> **Task objective**
Each line below must be reproduced exactly, though the pictures are to be dropped.

> **Data extract**
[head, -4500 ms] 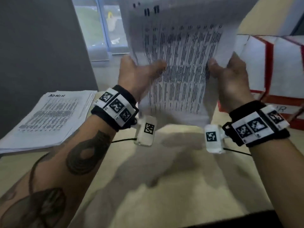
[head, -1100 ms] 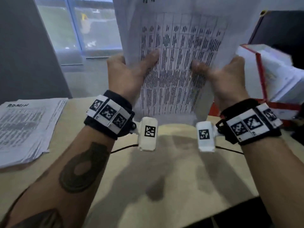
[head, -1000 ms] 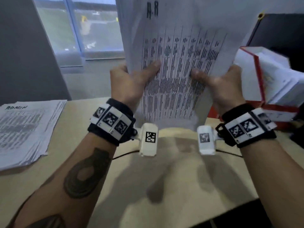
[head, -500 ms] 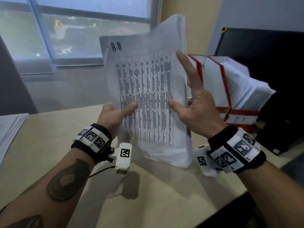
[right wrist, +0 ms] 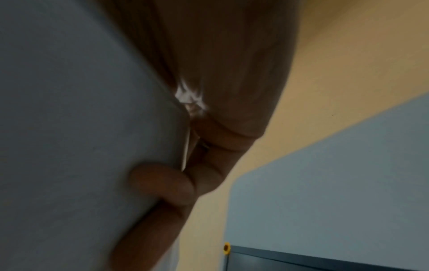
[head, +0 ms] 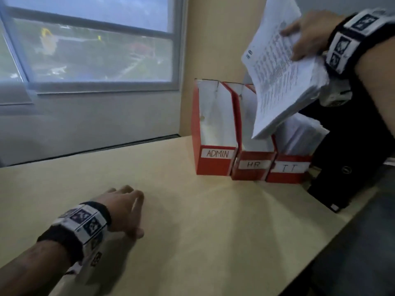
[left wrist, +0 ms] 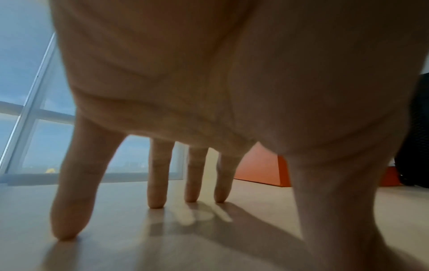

> **Result of the exercise**
[head, -4500 ms] 
[head, -1100 ms] 
[head, -1000 ms] 
[head, -500 ms] 
[right wrist, +0 ms] 
[head, +0 ms] 
[left wrist, +0 ms] 

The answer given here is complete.